İlk olarak 1968'de bir liseli olarak gidip gördüğüm İstanbul doğal güzellikleri, anıt eserleri, iktisadi gücü yanında mesleğim ve içinde bulunan akrabalarım ile arkadaşlarım bakımından da benim için de önemli bir merkez. İstanbul'a en az iki yüz kez gitmiş ve aylarca 'İstanbul kazan ben kepçe' dolaşmışımdır içinde.
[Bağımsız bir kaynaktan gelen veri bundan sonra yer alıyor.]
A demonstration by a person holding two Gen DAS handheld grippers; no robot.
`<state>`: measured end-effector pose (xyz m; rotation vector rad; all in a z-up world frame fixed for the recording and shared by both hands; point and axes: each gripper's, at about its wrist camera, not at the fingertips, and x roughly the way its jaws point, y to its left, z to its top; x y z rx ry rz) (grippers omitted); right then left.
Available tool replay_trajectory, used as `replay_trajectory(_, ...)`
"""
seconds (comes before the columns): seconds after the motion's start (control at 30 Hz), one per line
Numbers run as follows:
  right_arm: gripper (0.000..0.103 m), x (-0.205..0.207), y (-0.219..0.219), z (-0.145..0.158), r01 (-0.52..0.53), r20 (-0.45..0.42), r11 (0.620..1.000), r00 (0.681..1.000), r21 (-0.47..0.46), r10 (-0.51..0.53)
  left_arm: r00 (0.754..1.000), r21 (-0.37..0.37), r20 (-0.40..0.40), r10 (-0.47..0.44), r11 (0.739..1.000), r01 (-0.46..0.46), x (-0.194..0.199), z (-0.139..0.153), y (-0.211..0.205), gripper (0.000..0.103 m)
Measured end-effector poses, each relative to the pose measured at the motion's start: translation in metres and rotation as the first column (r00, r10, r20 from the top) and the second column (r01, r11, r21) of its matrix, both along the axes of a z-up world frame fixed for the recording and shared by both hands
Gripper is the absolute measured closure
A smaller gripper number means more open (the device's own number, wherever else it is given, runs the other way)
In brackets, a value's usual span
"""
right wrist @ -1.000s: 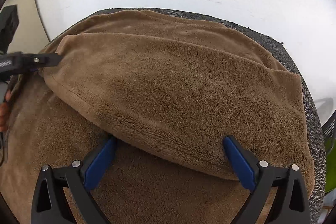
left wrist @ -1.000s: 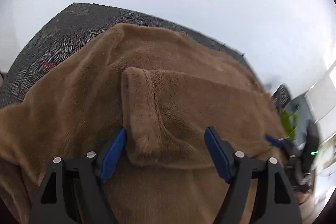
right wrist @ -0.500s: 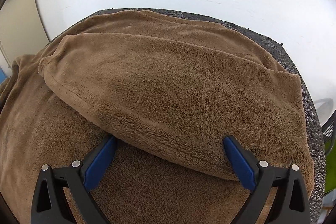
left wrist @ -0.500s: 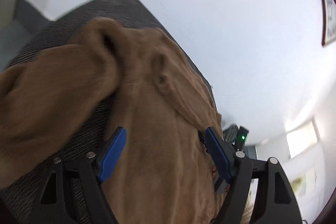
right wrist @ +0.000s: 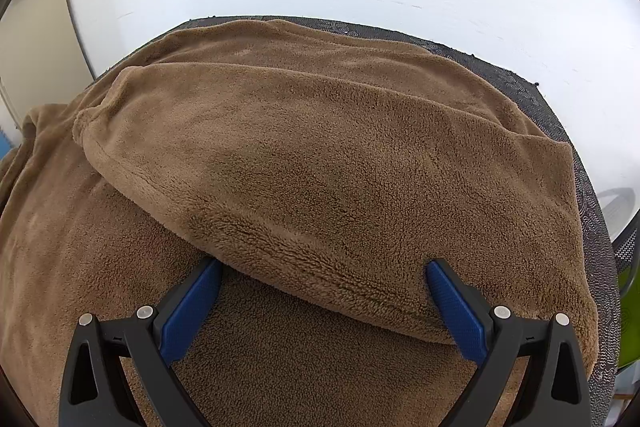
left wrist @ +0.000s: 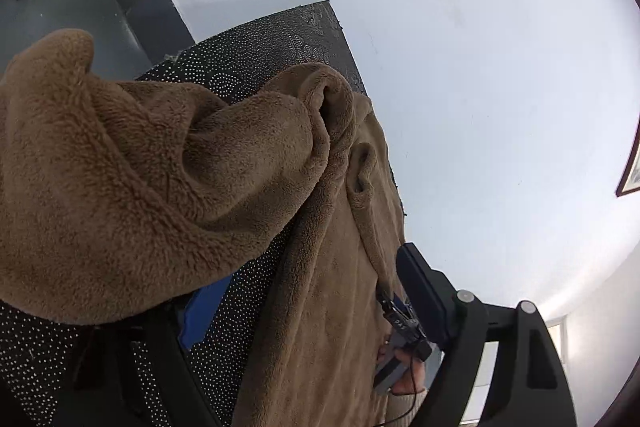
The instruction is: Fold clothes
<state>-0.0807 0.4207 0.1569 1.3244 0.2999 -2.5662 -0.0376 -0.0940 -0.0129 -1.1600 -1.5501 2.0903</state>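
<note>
Left gripper (left wrist: pixel 304 311): jaws wide and opening, rolled to 1 side. Its 2 blue pads hold nothing — the left pad (left wrist: pixel 200 315) sits at 7 o'clock, partly buried under a raised lobe of the brown fleece garment (left wrist: pixel 132 179), and the right pad (left wrist: pixel 420 291) stands at 5 o'clock beside the garment's long edge. Between the pads lie the dotted black table cover (left wrist: pixel 256 267) and a strip of fleece, neither pressed by a pad. A bunched cuff-like fold (left wrist: pixel 332 95) stands at 12 o'clock of the fleece. At 5 o'clock, behind the right pad, a person's hand (left wrist: pixel 404 367) grips the right gripper's handle.

Right gripper (right wrist: pixel 324 291): jaws wide, pointing steeply down, nothing clamped. Its left pad (right wrist: pixel 192 307) at 7 o'clock touches the near hem of the folded upper layer; its right pad (right wrist: pixel 456 307) at 5 o'clock rests against the same hem. The garment (right wrist: pixel 320 155) fills the centre of this view — 2 layers, the upper one folded over the lower. The table cover (right wrist: pixel 560 115) shows only along the rim from 12 to 4 o'clock.
</note>
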Motion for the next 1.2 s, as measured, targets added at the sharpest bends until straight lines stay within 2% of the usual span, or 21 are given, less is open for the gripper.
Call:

Yaklaşık on yıl sonra yeniden on gün önce gördüğüm İSTANBUL artık elden avuçtan çıkmış bence. Bir de Hükümet'in üç ay kadar önce yürürlüğe koyduğu; kısaca 2B Kanunu gereğince Hazineye para kazandırmak ve işgalci, çevirmeci, arazi mafyası ve gecekonducu gibi kimilerini de 'cari fiyatlar üzerinden' mal sahibi yapmak için hızla uygulanmakta olan ticari ve siyası yatırım işlemleri bakalım İSTANBUL için ne gibi kazanımlar ya da yıkımlar oraya koyacaktır. Kentleşmenin yaygınlaştırılması anlamında  'Kentsel Dönüşüm' adlı kulağa güzel gelen bir uygulama süreci kapsamında yalan yanlış nelerin yaşanmakta olduğunu Ankara örneklerinde az çok gözlemlemiş olduğum için kentleşe konusundaki çarpılıklar yine eskiden olduğu gibi devam edecek sanırım.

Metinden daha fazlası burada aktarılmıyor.